REQUIREMENT:
As the answer, set down the lines below from the one containing "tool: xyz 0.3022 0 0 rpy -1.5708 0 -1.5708" through the one containing "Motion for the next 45", exactly and inclusively, and no others.

DATASET EXCERPTS:
####
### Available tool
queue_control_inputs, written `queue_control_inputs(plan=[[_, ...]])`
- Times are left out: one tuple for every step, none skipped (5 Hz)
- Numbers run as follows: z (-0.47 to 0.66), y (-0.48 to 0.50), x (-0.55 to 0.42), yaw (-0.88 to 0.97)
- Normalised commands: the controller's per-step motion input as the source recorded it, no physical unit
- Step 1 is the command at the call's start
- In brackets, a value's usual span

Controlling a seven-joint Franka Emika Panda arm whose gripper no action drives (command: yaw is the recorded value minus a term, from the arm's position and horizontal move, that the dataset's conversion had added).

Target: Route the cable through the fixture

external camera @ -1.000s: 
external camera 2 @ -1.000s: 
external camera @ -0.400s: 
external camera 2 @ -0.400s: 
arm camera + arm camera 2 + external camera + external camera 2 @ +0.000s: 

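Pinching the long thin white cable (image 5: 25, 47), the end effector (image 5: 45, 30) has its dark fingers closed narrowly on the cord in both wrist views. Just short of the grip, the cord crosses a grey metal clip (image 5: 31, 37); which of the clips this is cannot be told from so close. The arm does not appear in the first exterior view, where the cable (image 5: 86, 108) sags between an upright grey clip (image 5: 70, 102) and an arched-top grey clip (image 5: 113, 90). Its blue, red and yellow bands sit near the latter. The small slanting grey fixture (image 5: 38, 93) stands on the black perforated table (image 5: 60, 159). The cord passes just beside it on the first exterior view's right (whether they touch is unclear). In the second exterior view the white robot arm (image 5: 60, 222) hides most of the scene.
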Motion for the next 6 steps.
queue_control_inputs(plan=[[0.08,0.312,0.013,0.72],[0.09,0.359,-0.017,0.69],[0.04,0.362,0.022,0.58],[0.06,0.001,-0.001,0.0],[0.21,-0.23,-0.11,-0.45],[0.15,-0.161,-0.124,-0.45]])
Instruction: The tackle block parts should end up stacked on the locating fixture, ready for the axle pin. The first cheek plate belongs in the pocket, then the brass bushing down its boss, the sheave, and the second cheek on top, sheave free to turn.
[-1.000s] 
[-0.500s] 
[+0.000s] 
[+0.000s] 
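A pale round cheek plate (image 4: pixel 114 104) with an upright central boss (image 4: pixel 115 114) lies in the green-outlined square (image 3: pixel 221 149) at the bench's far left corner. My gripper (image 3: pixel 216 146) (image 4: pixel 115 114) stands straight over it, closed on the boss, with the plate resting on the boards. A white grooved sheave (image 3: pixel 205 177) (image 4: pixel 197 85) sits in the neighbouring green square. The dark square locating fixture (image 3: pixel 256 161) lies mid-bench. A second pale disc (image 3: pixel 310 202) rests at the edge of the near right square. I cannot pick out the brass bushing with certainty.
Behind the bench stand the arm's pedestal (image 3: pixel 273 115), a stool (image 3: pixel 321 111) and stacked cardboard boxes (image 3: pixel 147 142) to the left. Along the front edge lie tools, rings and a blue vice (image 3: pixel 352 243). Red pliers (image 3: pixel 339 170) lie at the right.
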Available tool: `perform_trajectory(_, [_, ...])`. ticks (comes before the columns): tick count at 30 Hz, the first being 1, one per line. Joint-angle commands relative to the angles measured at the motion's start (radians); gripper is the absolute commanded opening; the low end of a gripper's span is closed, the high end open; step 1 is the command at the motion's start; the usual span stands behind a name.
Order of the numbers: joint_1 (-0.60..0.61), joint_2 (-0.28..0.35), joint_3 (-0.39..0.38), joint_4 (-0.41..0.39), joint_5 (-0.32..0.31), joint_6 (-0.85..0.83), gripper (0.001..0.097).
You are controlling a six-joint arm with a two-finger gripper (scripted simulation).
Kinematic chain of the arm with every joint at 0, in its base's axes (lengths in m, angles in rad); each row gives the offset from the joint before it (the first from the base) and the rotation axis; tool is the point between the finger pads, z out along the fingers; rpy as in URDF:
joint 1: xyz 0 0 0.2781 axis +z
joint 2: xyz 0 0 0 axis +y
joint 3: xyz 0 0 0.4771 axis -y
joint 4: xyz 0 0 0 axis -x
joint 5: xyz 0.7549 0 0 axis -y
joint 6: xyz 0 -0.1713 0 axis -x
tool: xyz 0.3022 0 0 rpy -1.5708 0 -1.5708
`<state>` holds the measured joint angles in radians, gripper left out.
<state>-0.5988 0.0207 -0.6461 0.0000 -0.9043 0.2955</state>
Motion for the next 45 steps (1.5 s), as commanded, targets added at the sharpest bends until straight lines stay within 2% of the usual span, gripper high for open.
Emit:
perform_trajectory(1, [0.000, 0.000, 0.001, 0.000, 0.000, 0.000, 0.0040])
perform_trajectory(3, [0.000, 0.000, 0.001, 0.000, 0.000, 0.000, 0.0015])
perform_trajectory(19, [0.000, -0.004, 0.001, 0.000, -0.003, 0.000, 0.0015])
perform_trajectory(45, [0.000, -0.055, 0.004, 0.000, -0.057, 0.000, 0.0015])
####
RESULT FOR THIS EXERCISE:
tool: xyz 0.3022 0 0 rpy -1.5708 0 -1.5708
`<state>` holds the measured joint angles in radians, gripper left out.
<state>-0.5988 0.0207 -0.6461 0.0000 -0.9043 0.2955</state>
Motion for the next 45 steps (1.5 s), as commanded, targets added at the sharpest bends until straight lines stay within 2% of the usual span, gripper high for open.

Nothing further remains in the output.